*Artigo da presidenta do Sindipetro-RS, Miriam Cabreira, publicado no jornal Zero Hora, do dia 27 de abril de 2026
A alta do diesel e o temor de desabastecimento no Rio Grande do Sul não decorrem apenas do preço internacional do petróleo, ligado às tensões entre EUA, Israel e Irā, mas sobretudo de limitações estruturais no refino e na distribuição no Brasil. O quadro evidencia a necessidade de uma estratégia energética que garanta abastecimento, estabilidade de preços e soberania em um cenário adverso. Nesse contexto, fortalecer a Petrobras, ampliando o refino e recompondo sua atuação na distribuição, mostra-se essencial.

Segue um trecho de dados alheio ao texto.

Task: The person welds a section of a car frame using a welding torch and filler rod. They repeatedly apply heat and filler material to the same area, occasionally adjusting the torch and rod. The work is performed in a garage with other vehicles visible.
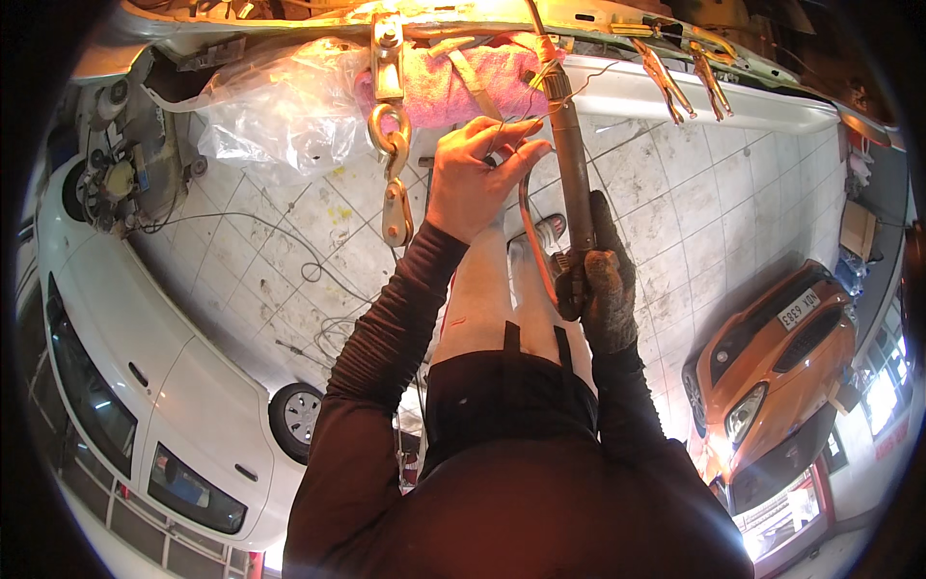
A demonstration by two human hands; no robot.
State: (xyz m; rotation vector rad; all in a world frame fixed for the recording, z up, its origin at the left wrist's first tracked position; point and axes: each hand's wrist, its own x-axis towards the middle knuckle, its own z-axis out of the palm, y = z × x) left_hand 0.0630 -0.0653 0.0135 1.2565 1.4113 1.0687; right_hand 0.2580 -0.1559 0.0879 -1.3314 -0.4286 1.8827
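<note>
Right of both hands [475,183], a numberplate [800,308] shows characters.

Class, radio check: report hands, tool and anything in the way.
Right hand: gloved, gripping tool at near end. Left hand: bare, fingers near tool's far part, hold unclear. Hook hangs left of it, possibly in the way.

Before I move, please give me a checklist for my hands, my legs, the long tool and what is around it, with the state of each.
1. Right hand gloved: ok.
2. Left hand gloved: not ok; it is bare.
3. Long tool held: ok, in the right hand.
4. Legs covered: not ok; skin shows.
5. Pink cloth well apart from the tool's upper end: not ok; they look close.
6. Locking pliers firmly clamped: cannot tell.
</note>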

Entre 2016 e 2022, a privatização de refinarias e da BR Distribuidora reduziu a capacidade de processamento da Petrobras e retirou a companhia da distribuição. Como resultado, enfraqueceu-se a coordenação estatal, sobretudo via Petrobras, sobre a oferta de derivados e a formação de preços, ampliando a exposição do mercado interno à volatilidade externa e às estratégias dos agentes privados.
O caso gaúcho ilustra esse cenário. A Refinaria Alberto Pasqualini (Refap), do sistema Petrobras, produziu em 2025 cerca de 163,9 mil barris/dia, frente a um consumo estadual de 160,3 mil b/d. No diesel, houve superávit: 78,5 mil b/d produzidos ante 71 mil b/d consumidos. Ainda assim, o preço ao consumidor subiu de R$ 6,15 o litro (22/2) para R$ 7,52 (22/3), alta de R$ 1,37 por litro, superior ao reajuste da Petrobras (R$ 0,38) e incompatível com medidas de alívio tributário e subsídio, sugerindo ampliação de margens na distribuição e na revenda. Paralelamente, municípios sinalizaram dificuldades de abastecimento que, segundo a ANP, decorrem de entraves logísticos, e não de falta de combustível.
A menor coordenação estatal na distribuição tem favorecido abusos
No curto prazo, é essencial que órgãos fiscalizadores coíbam aumentos abusivos e retenção de estoques. Estruturalmente, a menor coordenação estatal na distribuição tem favorecido abusos das distribuidoras e risco de desabastecimento. Nesse contexto, recompor o papel da Petrobras na distribuição, junto à ampliação do refino, é fundamental para assegurar abastecimento, segurança energética e soberania nacional.